> _Problem statement_
Your task is to copy the lines of the data below from the line holding "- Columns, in" through the line holding "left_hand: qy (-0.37", inclusive, exactly and with nothing added.

> _Data segment_

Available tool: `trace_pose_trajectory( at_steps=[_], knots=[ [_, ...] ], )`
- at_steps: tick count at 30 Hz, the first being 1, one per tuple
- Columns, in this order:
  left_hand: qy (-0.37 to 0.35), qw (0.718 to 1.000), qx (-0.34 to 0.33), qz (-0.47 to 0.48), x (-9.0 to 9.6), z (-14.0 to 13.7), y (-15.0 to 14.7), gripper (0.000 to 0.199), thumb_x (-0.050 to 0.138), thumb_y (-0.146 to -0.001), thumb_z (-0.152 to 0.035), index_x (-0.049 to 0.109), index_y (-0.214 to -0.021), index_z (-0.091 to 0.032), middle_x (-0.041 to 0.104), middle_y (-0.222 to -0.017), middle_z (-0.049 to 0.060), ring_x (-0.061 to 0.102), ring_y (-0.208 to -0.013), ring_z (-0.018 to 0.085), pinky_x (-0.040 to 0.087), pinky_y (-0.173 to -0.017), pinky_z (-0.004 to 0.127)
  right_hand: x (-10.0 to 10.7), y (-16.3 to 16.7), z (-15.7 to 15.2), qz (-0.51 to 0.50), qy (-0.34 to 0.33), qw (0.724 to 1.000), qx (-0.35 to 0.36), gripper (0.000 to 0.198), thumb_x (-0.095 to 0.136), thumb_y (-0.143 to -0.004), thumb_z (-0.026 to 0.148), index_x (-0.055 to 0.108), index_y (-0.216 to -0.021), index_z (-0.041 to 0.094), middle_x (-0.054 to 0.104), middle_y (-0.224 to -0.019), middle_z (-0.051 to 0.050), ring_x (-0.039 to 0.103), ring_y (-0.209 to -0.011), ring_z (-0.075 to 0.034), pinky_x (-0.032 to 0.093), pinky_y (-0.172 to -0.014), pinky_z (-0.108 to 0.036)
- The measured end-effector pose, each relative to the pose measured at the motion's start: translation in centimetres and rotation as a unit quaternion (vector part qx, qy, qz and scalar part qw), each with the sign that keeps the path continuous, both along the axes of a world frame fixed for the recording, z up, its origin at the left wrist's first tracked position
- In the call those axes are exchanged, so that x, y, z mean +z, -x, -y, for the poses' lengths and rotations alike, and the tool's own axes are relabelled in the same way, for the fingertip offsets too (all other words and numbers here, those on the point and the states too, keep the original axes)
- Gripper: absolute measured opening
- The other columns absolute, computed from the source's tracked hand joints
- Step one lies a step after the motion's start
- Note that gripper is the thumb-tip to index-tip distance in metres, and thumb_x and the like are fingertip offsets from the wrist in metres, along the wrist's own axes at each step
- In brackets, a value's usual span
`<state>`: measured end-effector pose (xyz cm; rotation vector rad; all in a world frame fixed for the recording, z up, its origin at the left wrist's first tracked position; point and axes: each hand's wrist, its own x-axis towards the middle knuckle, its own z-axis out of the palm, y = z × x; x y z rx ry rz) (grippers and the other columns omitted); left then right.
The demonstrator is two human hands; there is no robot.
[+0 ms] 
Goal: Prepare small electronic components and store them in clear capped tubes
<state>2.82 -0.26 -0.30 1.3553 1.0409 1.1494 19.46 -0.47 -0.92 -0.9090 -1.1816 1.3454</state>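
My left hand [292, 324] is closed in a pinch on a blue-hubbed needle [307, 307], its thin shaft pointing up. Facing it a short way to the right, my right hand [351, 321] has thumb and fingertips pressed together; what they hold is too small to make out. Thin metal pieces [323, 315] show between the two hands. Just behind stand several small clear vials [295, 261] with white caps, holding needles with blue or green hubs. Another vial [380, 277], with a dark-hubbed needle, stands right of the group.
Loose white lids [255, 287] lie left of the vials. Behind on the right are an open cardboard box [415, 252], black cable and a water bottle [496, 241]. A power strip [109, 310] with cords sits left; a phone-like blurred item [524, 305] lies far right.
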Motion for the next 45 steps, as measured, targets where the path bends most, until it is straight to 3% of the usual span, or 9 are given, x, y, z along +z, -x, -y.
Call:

> _Exercise answer_
- Columns, in this order:
  left_hand: qy (-0.37 to 0.35), qw (0.718 to 1.000), qx (-0.34 to 0.33), qz (-0.47 to 0.48), x (-9.0 to 9.6), z (-14.0 to 13.7), y (-15.0 to 14.7), gripper (0.000 to 0.199), thumb_x (-0.050 to 0.138), thumb_y (-0.146 to -0.001), thumb_z (-0.152 to 0.035), index_x (-0.049 to 0.109), index_y (-0.214 to -0.021), index_z (-0.091 to 0.032), middle_x (-0.041 to 0.104), middle_y (-0.222 to -0.017), middle_z (-0.049 to 0.060), ring_x (-0.061 to 0.102), ring_y (-0.208 to -0.013), ring_z (-0.018 to 0.085), pinky_x (-0.040 to 0.087), pinky_y (-0.173 to -0.017), pinky_z (-0.004 to 0.127)

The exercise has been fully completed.